If we as coaches and runners have learned anything over the past 50 years of the “running boom,” it’s that high-altitude training programs produce results. In the past five decades, 95% of all distance athletes who have won medals at the Olympics or World Championships have had extended training periods at high altitudes (generally 8000 feet above sea level or more). From Colorado to Northern Arizona and all the way to the the mountains of Mexico and the Rift Valley in Kenya, elite endurance athletes follow the principal of maintaining training camp at a higher altitude while doing most of their races and hardest sessions closer to sea level. This combination of high and low altitude training has consistently led to faster times and better results for most if not all endurance athletes. The questions are simple then, how does high-altitude training actually work, and why isn’t everyone (you included) doing it?
Let’s start with the basics:
Endurance training at a higher altitude, generally considered optimal between 6,000 and 10,000 feet above sea level, increases the number of red blood cells produced in a person’s body. Red blood cells are produced by a hormone called erythropoietin, which comes from the kidneys. Once the red blood cells are produced, and are living their very best lives floating through the body’s blood vessels, their primary mission is to carry oxygen to all parts of the body through a protein called hemoglobin, and then transport carbon dioxide back to the lungs to be expelled via the most basic human mechanism, breathing. We know that muscles need oxygen to function, and we know that the body needs its muscles to run, so therefore the existences of millions of red blood cells is what keeps the muscles firing and the body running. As athletes spend more time at higher altitudes, the production of excess red blood cells allows for their muscles to be provided with more oxygen at a faster rate, therefore allowing for longer, faster running. Now that’s about as much science as I am comfortable getting into here so let’s move on to what this has to do with you and your training.
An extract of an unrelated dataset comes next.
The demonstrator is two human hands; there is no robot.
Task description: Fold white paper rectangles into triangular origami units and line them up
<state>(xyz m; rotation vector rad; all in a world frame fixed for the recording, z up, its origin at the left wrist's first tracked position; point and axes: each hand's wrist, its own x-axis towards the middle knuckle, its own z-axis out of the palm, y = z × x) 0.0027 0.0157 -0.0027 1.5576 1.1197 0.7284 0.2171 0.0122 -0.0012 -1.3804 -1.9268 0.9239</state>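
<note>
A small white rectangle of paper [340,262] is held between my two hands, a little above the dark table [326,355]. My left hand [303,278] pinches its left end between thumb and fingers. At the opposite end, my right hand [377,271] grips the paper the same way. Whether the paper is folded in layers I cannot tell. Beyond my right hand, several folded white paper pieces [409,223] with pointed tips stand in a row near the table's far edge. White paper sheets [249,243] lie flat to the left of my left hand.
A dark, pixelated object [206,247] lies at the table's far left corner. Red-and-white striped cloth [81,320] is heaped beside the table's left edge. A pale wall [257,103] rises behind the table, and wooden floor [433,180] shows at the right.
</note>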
Why isn’t everyone mixing in a bit of high altitude training to their programming?
I honestly don’t know…
The reality is that high-altitude training for a few weeks only produces enough excess red blood cells to be useful for an athlete at sea level for a week to 10 days, so the timing of races is imperative. However, spending even a week to 10 days at a high altitude while continuing a training regimen can produce positive physiological adaptions for everyone, not just the elite runners of the world.
If you have an opportunity to spend time above 5,000 feet, make sure you take advantage and get in some solid, safe, and smart training. The key to high-altitude training is to focus on effort versus pace. Remember that initially your body is going to be starving for oxygen on runs, at least for the first few days, so you won’t necessarily be able to get out there and break any personal records. Fueling and hydration are even more important at higher altitudes: make sure you’re drinking more water than normal even if you don’t particularly feel thirsty and help promote those hemoglobin levels with an iron rich diet.
You don’t need a fancy high-altitude training center or an elite camp. Just take your family vacation or honeymoon to the Rocky Mountains, Mexico City, or the grand Lake Tahoe, and get a bit of aerobic use out of it. You deserve a vacation, but you also deserve a taste of that sweet elite runner life.